> _WHAT YOU SHOULD DO_:
In the data below, find each line that contains the word "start" and copy it.

> _DATA_:
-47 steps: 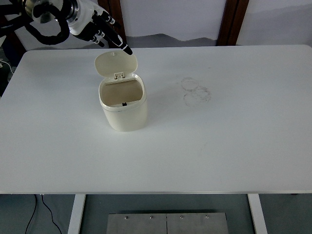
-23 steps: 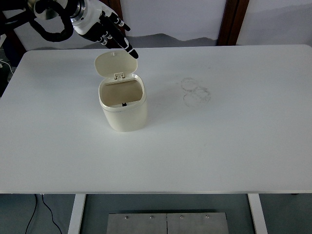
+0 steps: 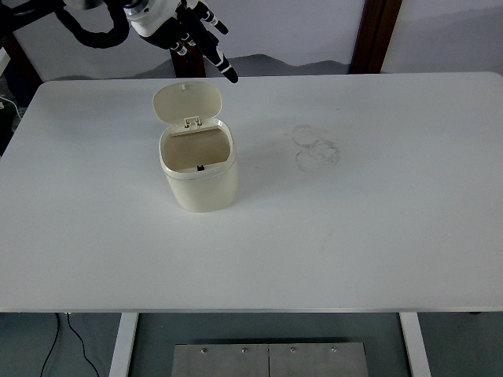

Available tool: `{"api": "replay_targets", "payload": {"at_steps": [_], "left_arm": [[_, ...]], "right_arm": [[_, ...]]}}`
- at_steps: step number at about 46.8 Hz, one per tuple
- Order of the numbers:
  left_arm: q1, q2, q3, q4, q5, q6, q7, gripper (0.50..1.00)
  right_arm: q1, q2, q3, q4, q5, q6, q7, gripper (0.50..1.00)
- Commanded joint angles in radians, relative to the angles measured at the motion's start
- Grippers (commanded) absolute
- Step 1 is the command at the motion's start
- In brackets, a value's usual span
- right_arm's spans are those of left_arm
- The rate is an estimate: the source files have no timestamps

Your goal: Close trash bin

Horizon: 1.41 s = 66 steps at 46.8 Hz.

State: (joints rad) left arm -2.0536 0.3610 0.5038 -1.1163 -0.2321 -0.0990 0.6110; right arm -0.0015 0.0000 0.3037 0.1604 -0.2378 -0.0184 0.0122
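Since the earlier frames my left hand (image 3: 185, 31) has climbed up and to the right, away from the lid (image 3: 187, 104): a second ago its longest fingertip sat right at the lid's upper right edge, and now that tip hangs above and to the right of it, clear of the bin altogether. I see the fingers (image 3: 222, 66) spread and extended, pointing down and to the right, holding nothing. The black arm comes in from the top left corner, with the white wrist section just behind the hand. The trash bin (image 3: 200, 174) has not shifted; it stands upright on the white table (image 3: 354, 236), left of centre and toward the far side. It is a cream, rounded bin, and its lid is flipped up on the hinge at the back rim, standing nearly upright so that I look straight into the open mouth. The hand is beyond the bin, farther from me. Faint ring marks (image 3: 316, 147) show on the table to the right of the bin, well apart from it. My right arm is out of sight.
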Motion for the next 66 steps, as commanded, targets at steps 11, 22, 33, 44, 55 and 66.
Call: {"api": "replay_targets", "payload": {"at_steps": [11, 22, 33, 44, 55, 66], "left_arm": [[0.003, -0.004, 0.058, -0.005, 0.0, -0.005, 0.0, 1.0], [0.007, -0.007, 0.058, -0.014, -0.001, -0.019, 0.0, 1.0], [0.015, -0.031, 0.058, -0.016, -0.004, -0.019, 0.0, 1.0], [0.029, -0.039, 0.058, -0.031, -0.012, -0.016, 0.0, 1.0], [0.039, -0.073, 0.058, -0.033, -0.052, -0.01, 0.0, 1.0], [0.059, -0.116, 0.056, -0.033, -0.061, -0.005, 0.0, 1.0]], "right_arm": [[0.0, 0.0, 0.0, -0.001, 0.0, 0.0, 0.0, 0.995], [0.0, 0.0, 0.0, 0.001, 0.0, 0.0, -0.012, 0.995], [0.001, 0.0, -0.001, 0.001, 0.0, 0.0, -0.017, 0.995], [0.001, 0.0, 0.0, 0.001, 0.0, 0.0, -0.017, 0.995], [0.001, 0.0, -0.001, 0.001, 0.0, 0.0, -0.034, 0.995], [0.001, 0.0, -0.001, 0.001, 0.0, 0.0, -0.034, 0.995]]}}
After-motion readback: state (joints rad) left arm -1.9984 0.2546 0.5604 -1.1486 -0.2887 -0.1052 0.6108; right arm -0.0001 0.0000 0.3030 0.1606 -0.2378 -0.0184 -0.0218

> _PROBLEM SOLUTION_:
- Commanded joint angles in radians, relative to the angles measured at the motion's start
- Step 1 is the command at the motion's start

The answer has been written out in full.